WHAT YOU SHOULD DO.
With the line containing "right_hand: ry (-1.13" as the start and the line containing "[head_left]" as the end, transcribe that span of the entries below exactly, including both.

[Stored entries]
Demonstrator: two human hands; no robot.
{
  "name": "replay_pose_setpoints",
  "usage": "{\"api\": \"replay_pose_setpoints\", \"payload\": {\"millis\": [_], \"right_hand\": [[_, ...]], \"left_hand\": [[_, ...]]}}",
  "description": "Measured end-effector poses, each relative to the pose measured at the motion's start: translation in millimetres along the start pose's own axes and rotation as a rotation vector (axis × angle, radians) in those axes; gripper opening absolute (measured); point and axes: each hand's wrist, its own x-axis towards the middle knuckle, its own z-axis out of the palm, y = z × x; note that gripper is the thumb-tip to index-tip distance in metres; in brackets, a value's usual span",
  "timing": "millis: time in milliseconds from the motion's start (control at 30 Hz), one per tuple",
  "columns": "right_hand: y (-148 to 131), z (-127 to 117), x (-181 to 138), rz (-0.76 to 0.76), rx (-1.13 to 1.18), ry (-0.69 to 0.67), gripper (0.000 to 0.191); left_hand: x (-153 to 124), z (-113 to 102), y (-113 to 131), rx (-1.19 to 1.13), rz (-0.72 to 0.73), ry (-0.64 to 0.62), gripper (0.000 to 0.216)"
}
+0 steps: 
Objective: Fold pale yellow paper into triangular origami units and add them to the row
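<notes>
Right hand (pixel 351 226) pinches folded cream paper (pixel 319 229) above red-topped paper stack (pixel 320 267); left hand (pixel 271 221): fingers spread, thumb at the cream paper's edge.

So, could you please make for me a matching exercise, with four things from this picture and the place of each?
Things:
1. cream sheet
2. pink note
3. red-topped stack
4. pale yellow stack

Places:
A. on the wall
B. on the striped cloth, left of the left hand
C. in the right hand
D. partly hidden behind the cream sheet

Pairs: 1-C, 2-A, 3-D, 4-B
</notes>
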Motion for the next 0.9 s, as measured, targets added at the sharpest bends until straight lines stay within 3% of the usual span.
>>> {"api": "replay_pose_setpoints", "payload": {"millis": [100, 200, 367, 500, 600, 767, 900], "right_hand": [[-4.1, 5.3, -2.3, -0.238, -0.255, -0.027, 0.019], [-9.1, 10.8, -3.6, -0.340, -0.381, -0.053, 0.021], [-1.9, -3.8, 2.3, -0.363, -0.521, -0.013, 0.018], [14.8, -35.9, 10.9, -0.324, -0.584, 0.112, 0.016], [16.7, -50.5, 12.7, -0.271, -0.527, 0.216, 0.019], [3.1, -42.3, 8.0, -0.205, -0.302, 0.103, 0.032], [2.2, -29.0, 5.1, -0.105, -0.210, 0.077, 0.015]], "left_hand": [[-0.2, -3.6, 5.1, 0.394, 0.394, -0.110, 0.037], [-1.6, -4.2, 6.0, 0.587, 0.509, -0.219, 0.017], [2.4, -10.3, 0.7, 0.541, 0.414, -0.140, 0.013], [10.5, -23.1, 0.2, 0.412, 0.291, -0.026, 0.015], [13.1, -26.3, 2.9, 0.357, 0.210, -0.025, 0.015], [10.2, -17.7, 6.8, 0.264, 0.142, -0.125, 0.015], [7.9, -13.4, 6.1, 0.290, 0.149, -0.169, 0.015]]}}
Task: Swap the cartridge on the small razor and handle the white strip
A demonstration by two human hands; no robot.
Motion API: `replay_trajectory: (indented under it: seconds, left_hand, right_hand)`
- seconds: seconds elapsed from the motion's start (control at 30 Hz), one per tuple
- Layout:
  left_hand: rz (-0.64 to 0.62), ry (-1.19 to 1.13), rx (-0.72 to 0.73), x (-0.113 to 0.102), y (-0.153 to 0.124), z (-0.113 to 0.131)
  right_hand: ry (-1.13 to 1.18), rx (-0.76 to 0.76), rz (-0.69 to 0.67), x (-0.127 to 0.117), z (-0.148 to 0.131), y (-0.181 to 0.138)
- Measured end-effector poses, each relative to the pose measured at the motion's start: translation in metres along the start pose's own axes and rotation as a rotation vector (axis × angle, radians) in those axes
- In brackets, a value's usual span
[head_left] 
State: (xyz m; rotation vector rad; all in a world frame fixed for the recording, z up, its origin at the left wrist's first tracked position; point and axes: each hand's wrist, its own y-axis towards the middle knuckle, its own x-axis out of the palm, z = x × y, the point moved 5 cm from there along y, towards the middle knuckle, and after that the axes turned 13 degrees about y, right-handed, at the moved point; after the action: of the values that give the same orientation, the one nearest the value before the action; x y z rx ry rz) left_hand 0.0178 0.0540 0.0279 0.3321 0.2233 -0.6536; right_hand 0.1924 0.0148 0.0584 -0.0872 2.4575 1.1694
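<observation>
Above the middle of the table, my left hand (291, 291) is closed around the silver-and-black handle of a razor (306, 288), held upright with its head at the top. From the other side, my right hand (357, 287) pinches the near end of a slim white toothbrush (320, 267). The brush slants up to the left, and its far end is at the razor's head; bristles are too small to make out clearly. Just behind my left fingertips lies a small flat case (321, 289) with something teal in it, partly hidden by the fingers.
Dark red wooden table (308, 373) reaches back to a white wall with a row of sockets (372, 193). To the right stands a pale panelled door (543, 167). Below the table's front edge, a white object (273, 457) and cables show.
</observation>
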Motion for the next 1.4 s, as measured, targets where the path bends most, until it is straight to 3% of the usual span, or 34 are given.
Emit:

RESULT OF THIS TASK.
  right_hand: ry (-1.13 to 1.18), rx (-0.76 to 0.76), rz (-0.69 to 0.67), x (-0.127 to 0.117), z (-0.148 to 0.131), y (-0.181 to 0.138)
- Measured end-effector poses, each relative to the pose measured at the motion's start: translation in metres along the start pose's own axes and rotation as a rotation vector (axis × angle, radians) in those axes
- In brackets, a value's usual span
[head_left] 

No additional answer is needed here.